The data:
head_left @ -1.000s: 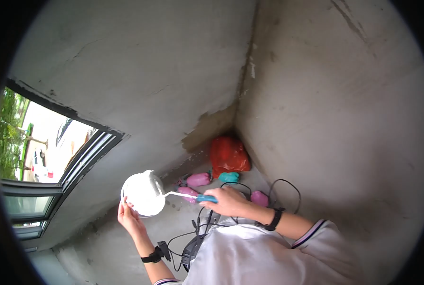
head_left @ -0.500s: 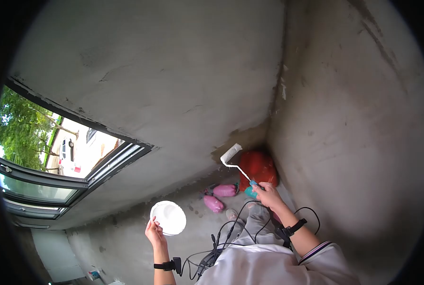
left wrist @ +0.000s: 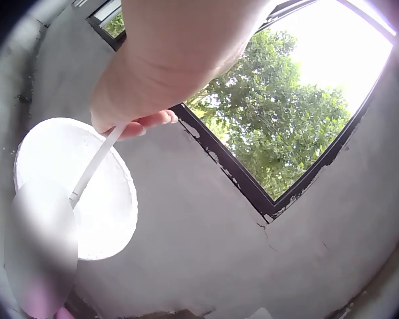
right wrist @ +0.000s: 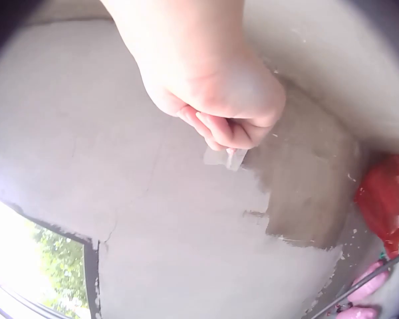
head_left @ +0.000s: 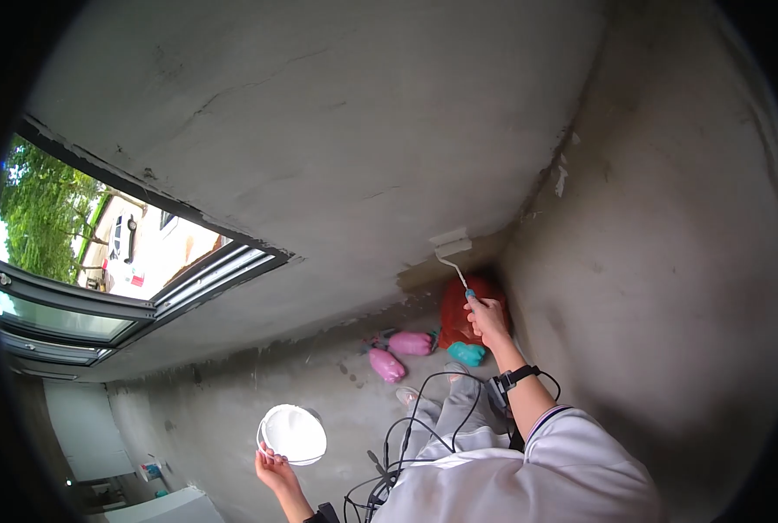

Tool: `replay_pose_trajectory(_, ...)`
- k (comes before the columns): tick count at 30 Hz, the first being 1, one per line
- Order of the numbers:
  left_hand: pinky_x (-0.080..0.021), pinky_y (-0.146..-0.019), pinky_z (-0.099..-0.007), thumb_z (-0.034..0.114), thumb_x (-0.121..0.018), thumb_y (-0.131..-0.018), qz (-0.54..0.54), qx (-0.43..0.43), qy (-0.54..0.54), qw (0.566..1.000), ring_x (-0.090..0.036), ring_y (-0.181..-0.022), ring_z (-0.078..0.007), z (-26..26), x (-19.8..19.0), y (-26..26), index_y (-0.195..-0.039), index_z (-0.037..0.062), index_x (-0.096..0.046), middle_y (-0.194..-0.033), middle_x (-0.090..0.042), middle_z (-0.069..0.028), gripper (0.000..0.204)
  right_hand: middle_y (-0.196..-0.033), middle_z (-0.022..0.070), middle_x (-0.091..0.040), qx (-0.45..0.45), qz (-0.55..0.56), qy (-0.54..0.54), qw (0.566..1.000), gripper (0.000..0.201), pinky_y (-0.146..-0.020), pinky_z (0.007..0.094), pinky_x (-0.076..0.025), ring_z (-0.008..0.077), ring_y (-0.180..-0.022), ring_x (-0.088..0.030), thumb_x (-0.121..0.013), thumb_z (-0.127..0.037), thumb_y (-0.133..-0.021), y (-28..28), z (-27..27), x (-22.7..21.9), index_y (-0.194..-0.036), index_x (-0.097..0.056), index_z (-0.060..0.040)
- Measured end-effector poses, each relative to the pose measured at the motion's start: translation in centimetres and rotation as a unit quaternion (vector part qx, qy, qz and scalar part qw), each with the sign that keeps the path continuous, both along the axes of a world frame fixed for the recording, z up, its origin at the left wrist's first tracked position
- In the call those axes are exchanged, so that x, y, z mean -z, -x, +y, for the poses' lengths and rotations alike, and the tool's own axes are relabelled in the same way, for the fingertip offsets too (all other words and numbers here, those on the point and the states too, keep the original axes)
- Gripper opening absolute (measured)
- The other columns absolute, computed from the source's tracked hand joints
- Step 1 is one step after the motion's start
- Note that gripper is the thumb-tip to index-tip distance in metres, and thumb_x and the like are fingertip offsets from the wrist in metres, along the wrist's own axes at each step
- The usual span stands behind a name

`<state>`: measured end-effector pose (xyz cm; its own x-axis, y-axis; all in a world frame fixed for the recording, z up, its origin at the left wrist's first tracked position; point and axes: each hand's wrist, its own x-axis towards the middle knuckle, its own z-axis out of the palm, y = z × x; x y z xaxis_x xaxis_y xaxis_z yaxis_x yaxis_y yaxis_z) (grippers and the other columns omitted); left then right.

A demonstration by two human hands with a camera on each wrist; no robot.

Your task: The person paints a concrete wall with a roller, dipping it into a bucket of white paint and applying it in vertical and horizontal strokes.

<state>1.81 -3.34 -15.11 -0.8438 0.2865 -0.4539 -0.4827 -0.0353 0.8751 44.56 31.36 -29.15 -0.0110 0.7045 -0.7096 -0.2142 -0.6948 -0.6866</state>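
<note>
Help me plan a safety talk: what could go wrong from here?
Black cables loop in front of the legs and might catch during a step. The white bucket is held by the left hand alone, so it could tip. The roller, in the right hand at the wall near the red bag, might drip onto it.

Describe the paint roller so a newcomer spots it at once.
In the head view, find the wall corner, then the red bag at its foot. Overlapping the bag in view, the right hand grips the paint roller. Unlike the bulky bag and pink bundles, it is slim and white-headed.
</note>
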Motion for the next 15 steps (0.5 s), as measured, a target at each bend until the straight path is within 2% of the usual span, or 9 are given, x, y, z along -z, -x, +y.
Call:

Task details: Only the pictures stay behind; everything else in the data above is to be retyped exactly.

Answer section:
head_left @ -1.000s: 
head_left @ -0.500s: 
left wrist @ +0.000s: 
right wrist @ +0.000s: 
head_left @ +0.000s: 

Tool: `replay_pose_trajectory(_, ...)`
- k (comes before the columns): tick count at 30 Hz, the first being 1, one per line
- Order of the numbers:
  left_hand: pinky_x (-0.080..0.021), pinky_y (-0.146..-0.019), pinky_z (-0.099..-0.007), thumb_z (-0.034..0.114), thumb_x (-0.121..0.018), thumb_y (-0.131..-0.018), qz (-0.54..0.54), qx (-0.43..0.43), qy (-0.54..0.54), qw (0.566..1.000), ring_x (-0.090..0.036), ring_y (-0.181..-0.022), ring_z (-0.078..0.007), z (-26..26), x (-19.8..19.0), y (-26..26), index_y (-0.195..-0.039), index_z (-0.037..0.062), index_x (-0.096..0.046), middle_y (-0.194..-0.033), middle_x (-0.090..0.042), middle_z (-0.069..0.028), gripper (0.000..0.204)
  right_hand: middle_y (-0.196..-0.033), middle_z (-0.022..0.070), middle_x (-0.091..0.040), qx (-0.45..0.45), qz (-0.55..0.56), qy (-0.54..0.54), qw (0.566..1.000), gripper (0.000..0.201), pinky_y (-0.146..-0.020), pinky_z (0.007..0.094), pinky_x (-0.076..0.025), ring_z (-0.008..0.077), ring_y (-0.180..-0.022), ring_x (-0.088..0.030), thumb_x (-0.121..0.013), thumb_z (-0.127..0.037), thumb_y (-0.133..-0.021), y (-28..28), z (-27..27), x (-22.7..21.9), index_y (-0.194..-0.036), index_x (-0.097..0.056), index_z (-0.060..0.040)
- Measured end-effector poses, each relative to the pose measured at the motion's start: translation in centimetres and rotation as a unit quaternion (vector part qx, qy, qz and scalar part qw), each with the sign that keeps the path continuous, both along the axes of a world frame fixed for the recording, z up, its origin at the left wrist's first tracked position
- In the call those axes are exchanged, so that x, y, z mean -z, -x, +y, for the poses' lengths and rotations alike, and the tool's own axes are relabelled in the same way, for the fingertip offsets too (all other words and numbers here, those on the point and the states too, keep the original axes)
- Gripper opening absolute (measured)
- The other columns absolute, computed from the source's tracked hand joints
- Step 1 is one step after the motion's start
- Note that gripper is the thumb-tip to index-tip distance in metres, and thumb_x and the like are fingertip offsets from the wrist in metres, along the wrist's own axes at each step
- The usual span stands behind a name

`<state>`: measured end-effector pose (xyz cm; its own x-axis, y-axis; all in a world frame fixed for the recording, z up, its origin at the left wrist's first tracked position; point and axes: each hand's wrist, its own x-axis towards the middle knuckle, its own z-axis out of the palm, y = z × x; x y z xaxis_x xaxis_y xaxis_z yaxis_x yaxis_y yaxis_z) (grippers and the other columns omitted); left then right.

A demonstration by two human hands with a camera on each wrist; no robot.

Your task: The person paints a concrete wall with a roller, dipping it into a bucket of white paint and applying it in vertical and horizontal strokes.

<state>1.81 -3.34 -15.11 -0.8438 0.2865 -0.4539 -0.4827 -0.0353 0.8751 44.56 31.36 -29.15 -0.0110 0.7045 -0.7096 -0.2142 -0.6948 -0.6866</state>
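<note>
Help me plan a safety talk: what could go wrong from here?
Black cables loop in front of the legs and might catch during a step. The white bucket is held by the left hand alone, so it could tip. The roller, in the right hand at the wall near the red bag, might drip onto it.

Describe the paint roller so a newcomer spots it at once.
In the head view, find the wall corner, then the red bag at its foot. Overlapping the bag in view, the right hand grips the paint roller. Unlike the bulky bag and pink bundles, it is slim and white-headed.
</note>
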Motion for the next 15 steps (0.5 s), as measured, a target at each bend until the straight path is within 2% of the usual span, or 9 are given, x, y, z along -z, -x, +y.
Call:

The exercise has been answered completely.